Yes, time to groan, another missive on the 340b program.
At least there are some new statistics about the program that should wake up the majority of specialty pharmacies that aren’t skimming the cream off this program unlike a few others.

The 340b program has come under the most intense scrutiny that we’ve seen in years. As we mentioned in our last Alert, the full court press by Pharma (against 340b) and the hospital industry, lobbying just as hard to preserve 340b, is fierce.

Key findings from the referenced report (Note, it was sponsored by Pharma) show that many retail pharmacies and other third parties have taken advantage of and financially benefited from the 340B program’s contract pharmacy arrangements:

— The data showed an average profit margin of 72% on 340B medicines commonly dispensed through contract pharmacies vs. a margin of 22% for non-340B medicines dispensed through independent pharmacies.
— 340b covered entities and their contract pharmacies generated an estimated $13 billion in gross profits on 340b purchased medicines in 2018, which represents more than 25% of pharmacies’ and providers’ total profits from dispensing or administering brand medicines.
— Following HRSA’s expansion of the contract pharmacy program in March 2010, contract pharmacy participation grew a staggering 4,228% between April 2010 and April 2020.

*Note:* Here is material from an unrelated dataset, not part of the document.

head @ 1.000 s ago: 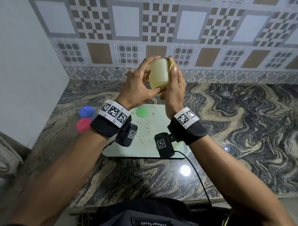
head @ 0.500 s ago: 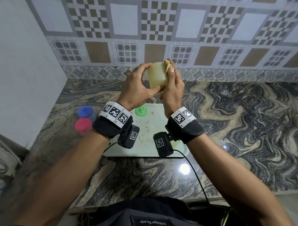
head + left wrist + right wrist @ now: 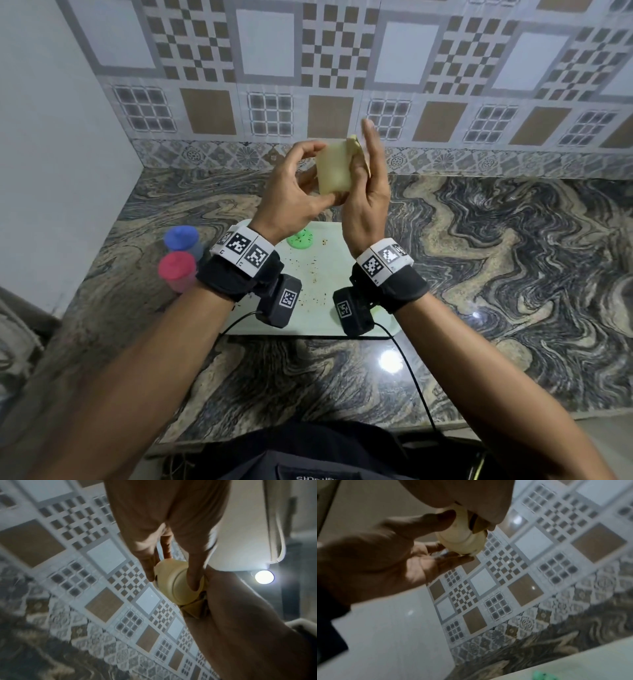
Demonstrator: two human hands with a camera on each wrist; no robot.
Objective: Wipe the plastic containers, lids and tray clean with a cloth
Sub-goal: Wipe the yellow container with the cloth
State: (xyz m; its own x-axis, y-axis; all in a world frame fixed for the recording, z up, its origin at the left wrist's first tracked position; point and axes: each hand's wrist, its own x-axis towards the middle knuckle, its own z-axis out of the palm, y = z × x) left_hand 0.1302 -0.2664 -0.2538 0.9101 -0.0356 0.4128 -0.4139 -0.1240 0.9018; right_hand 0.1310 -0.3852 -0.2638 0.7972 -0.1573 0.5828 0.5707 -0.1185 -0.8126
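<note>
My left hand point(image 3: 294, 185) grips a pale yellow plastic container point(image 3: 334, 168) in the air above the tray, thumb underneath and fingers curled over its top. From the left wrist view, the container point(image 3: 181, 582) is seen from its base. My right hand point(image 3: 368, 178) presses a folded yellow cloth point(image 3: 356, 142) against the container's right side, fingers straight up and thumb holding the cloth. The cloth point(image 3: 193, 608) is wedged between that palm and the container point(image 3: 460, 539). A pale green tray point(image 3: 322, 284) speckled with crumbs lies below, with a green lid point(image 3: 300, 238) on it.
Two lidded containers stand left of the tray on the marbled counter: a blue one point(image 3: 181, 238) and a red one point(image 3: 177, 269). A tiled wall point(image 3: 329, 85) runs along the back and a plain white wall point(image 3: 51, 137) closes the left side.
The right hand's fingers have straightened and risen along the container's side with the cloth. The left hand has turned the container slightly in its grip.
</note>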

While over 27,000 distinct pharmacies participate in the 340B program today, over half of the 340B profits retained by contract pharmacies are concentrated in just four pharmacy chains – Walgreens, Walmart, CVS Health and Cigna’s Accredo specialty pharmacy.

A word on specialty pharmacy participation.
Statistics were not available to adequately break out SP revenues by pharmacy type (SP vs. retail/chain). We believe that the lion’s share of specialty prescriptions is being filled by the handful of big box SPs. That’s not surprising as a hospital is likely to select a primary pharmacy partner to consolidate all its 340b transactions into one, more manageable relationship (just like a manufacturer selecting a limited distribution partner for a newly launched drug.)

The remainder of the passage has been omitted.